By Echo Wang
(Reuters) - Wall Street's main indexes rose on Thursday boosted by a late-afternoon rally and gains in heavyweight growth stocks, including Tesla.
The tech-heavy Nasdaq added 1.4% to lead the gains while the S&P 500 closed at its highest level since June 9. The Dow Jones Industrial Average climbed 0.5%.
Tesla shares surged 9.8% after the electric vehicle maker late on Wednesday posted better-than-expected quarterly results. The gains helped offset a slide in telecom and energy shares, while AT&T Inc tumbled, sending telecom shares down after the wireless carrier cut its cash flow forecast saying some subscribers were delaying bill payments. Energy stocks slipped on weak crude prices.
“The earnings picture has been maybe a little better than investors feared," said J. Bryant Evans, investment adviser and portfolio manager at Cozad Asset Management. "We investors are thinking that ..especially technology (sector) has come down too far, and maybe there's some valuation opportunities there.”
Amazon and Apple each rose 1.5%, with both companies set to report their earnings on July 28.
The Dow Jones Industrial Average rose 162.06 points, or 0.51%, to 32,036.9, the S&P 500 gained 39.05 points, or 0.99%, to 3,998.95 and the Nasdaq Composite added 161.96 points, or 1.36%, to 12,059.61.

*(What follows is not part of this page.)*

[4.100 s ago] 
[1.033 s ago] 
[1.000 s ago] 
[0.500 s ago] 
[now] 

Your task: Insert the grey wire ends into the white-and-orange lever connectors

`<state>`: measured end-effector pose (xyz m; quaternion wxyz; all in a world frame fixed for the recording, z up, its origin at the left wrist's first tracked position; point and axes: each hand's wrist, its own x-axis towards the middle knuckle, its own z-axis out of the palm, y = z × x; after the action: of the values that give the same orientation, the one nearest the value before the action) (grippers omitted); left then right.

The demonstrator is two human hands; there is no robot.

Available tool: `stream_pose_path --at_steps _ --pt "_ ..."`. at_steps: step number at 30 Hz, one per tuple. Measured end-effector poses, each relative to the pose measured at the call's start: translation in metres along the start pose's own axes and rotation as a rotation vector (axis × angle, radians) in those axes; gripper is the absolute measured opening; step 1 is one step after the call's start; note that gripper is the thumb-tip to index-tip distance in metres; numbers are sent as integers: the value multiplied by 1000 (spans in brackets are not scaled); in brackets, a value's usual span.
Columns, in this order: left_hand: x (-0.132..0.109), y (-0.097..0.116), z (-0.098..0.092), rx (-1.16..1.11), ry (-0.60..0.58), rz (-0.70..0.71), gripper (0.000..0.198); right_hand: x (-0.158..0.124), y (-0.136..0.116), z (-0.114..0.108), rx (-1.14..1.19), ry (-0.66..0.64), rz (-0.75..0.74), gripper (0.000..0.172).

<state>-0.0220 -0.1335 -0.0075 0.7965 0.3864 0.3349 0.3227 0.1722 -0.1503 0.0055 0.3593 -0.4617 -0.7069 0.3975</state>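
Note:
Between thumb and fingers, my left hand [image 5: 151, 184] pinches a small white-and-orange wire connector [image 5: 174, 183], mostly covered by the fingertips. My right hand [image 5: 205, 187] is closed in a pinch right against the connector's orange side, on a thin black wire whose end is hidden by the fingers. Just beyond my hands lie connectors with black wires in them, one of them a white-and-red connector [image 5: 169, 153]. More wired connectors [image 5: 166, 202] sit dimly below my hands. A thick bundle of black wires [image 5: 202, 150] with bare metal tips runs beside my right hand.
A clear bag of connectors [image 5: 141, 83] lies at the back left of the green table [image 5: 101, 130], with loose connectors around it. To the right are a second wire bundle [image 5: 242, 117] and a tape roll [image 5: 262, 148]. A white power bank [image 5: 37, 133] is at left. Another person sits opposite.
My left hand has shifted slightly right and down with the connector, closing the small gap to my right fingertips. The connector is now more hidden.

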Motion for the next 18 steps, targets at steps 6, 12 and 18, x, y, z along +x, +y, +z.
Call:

Nine of the 11 major sectors of the S&P 500 closed in positive territory, with consumer discretionary, heath care and information technology posting the biggest gains adding over 1% each.
Falling oil prices hit the S&P 500 energy sector, which tumbled 1.7% to lead declines across the sectors.
Market participants continue to await anxiously for the U.S. Federal Reserve meeting next week where policymakers are expected to raise interest rates by 75 basis points to curb runaway inflation.
Joining its global peers, the European Central Bank delivered a 50 basis points rate hike to tame inflation in its first rate increase since 2011.
The Fed rate decision next week will be followed by the crucial second-quarter U.S. gross domestic product data, which is likely to be negative again.
By one common rule of thumb, two quarters of negative GDP growth would mean the United States is in a recession.
The number of Americans enrolling for unemployment benefits rose to the highest in eight months, the latest data to further fan fears of a recession.
“Consumers are just beginning to react to less money in their pockets, either from reduced overall job market or from rising interest rates and inflation”, Evans added.
“Part of the strong earnings reflects the past strength of consumers, whereas a lot of this broader decline that we've seen .. over the past few months has priced in a slowing in broader economy that eventually would affect consumers.”
Volume on U.S. exchanges was 10.58 billion shares, compared with the 11.63 billion average for the full session over the last 20 trading days.
Advancing issues outnumbered declining ones on the NYSE by a 1.77-to-1 ratio; on Nasdaq, a 1.52-to-1 ratio favored advancers.
The S&P 500 posted 1 new 52-week highs and 29 new lows; the Nasdaq Composite recorded 23 new highs and 46 new lows.